## Exercise objective
The required output is every line from the beginning of the entries below through the line that includes "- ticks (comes", copied exactly.

## Data listing
- - - - - - -
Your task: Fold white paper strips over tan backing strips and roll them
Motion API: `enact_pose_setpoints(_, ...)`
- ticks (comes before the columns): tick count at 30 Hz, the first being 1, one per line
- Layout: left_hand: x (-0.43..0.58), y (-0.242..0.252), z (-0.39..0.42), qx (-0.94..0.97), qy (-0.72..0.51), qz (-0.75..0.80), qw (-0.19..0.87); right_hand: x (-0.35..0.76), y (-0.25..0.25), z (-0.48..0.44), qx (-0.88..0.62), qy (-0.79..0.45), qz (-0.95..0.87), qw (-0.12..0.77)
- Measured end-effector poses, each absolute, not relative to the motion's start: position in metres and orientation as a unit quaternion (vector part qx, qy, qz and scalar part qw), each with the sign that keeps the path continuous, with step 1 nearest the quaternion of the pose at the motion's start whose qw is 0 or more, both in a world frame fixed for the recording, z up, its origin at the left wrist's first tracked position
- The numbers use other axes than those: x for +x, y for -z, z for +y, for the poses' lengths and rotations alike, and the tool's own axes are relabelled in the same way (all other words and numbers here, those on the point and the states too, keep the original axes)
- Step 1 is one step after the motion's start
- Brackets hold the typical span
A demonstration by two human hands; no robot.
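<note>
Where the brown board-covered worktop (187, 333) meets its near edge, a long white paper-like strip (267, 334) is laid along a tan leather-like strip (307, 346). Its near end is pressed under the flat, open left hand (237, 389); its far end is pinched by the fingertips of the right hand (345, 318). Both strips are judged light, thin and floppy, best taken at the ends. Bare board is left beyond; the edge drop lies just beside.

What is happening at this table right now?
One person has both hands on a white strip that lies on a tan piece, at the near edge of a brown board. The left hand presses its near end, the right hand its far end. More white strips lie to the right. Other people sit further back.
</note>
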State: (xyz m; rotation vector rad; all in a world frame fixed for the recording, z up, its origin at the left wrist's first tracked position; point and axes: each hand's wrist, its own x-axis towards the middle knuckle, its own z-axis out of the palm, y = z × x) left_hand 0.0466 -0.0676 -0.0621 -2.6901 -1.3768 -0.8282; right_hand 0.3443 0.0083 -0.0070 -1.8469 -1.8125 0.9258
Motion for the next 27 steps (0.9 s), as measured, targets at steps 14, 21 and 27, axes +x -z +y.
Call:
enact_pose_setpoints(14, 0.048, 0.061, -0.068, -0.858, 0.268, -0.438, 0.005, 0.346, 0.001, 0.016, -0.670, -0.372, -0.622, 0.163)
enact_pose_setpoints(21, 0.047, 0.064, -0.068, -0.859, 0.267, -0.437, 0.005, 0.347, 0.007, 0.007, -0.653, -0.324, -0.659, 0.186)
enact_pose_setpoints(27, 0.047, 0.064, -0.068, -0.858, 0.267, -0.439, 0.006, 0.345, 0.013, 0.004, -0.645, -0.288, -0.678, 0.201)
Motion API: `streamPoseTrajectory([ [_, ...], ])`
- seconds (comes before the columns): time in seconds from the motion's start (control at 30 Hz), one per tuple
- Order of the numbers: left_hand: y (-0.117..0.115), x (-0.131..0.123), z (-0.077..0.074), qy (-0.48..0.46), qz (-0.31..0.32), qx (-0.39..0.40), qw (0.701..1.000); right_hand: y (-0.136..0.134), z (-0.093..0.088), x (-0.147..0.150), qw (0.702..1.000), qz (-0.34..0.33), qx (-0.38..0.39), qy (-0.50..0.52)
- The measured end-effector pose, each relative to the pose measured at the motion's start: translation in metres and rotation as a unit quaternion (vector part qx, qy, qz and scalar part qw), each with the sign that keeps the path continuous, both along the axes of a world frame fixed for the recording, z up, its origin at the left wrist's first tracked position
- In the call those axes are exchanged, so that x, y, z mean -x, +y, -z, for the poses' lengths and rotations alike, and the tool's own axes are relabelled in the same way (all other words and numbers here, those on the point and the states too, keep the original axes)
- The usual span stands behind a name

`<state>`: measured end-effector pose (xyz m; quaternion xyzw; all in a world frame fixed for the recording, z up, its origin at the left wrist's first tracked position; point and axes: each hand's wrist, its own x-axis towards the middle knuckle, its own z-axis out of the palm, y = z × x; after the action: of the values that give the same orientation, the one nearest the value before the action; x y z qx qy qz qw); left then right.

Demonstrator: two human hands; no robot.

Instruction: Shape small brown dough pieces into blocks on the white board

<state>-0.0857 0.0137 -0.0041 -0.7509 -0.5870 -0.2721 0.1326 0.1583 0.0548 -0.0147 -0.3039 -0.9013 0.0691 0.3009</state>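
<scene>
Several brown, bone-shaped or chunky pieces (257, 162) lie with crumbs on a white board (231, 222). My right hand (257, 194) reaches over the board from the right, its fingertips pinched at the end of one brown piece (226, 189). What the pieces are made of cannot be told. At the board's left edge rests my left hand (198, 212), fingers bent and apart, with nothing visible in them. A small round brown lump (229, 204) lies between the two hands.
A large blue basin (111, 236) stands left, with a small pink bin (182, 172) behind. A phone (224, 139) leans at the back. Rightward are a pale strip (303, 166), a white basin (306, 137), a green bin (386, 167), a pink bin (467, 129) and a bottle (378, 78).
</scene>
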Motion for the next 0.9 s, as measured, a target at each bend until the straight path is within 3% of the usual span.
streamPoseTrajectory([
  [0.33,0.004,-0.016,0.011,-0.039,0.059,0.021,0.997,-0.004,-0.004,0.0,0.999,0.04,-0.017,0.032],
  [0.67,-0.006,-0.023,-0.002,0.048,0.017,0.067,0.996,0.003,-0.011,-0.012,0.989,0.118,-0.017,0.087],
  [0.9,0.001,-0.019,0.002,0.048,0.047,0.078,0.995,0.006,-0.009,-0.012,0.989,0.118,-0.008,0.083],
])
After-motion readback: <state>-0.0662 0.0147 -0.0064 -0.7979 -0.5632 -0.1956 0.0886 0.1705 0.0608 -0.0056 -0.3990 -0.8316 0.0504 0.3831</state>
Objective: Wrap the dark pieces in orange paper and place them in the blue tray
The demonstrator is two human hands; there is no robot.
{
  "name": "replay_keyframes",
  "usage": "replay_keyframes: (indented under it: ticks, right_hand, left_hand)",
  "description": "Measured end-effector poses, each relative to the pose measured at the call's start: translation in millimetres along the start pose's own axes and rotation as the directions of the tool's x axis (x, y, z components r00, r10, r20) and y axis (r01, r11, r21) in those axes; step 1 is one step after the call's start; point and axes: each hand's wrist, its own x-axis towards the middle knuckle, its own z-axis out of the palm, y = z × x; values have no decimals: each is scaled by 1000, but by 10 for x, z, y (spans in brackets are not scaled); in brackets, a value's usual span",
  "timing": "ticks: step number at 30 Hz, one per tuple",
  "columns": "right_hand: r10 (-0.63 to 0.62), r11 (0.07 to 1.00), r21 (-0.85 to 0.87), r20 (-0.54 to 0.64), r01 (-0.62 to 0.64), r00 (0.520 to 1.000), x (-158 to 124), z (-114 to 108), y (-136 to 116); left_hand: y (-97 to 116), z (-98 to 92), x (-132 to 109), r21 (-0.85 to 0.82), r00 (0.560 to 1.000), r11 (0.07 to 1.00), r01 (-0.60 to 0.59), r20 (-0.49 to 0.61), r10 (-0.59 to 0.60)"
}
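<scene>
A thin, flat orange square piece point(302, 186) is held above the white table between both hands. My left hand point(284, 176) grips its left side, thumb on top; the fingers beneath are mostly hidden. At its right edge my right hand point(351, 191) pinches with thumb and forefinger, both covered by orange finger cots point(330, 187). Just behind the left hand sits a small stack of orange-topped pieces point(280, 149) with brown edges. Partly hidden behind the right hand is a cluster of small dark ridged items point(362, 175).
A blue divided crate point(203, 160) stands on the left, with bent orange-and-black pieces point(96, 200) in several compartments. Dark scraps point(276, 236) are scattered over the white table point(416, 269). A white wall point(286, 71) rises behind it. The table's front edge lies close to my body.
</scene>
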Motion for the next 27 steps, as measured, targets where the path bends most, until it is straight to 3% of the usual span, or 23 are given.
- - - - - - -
## Reply to the exercise
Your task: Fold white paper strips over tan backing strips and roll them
Motion API: `enact_pose_setpoints(_, ...)`
- ticks (comes before the columns): tick count at 30 Hz, the first being 1, one per line

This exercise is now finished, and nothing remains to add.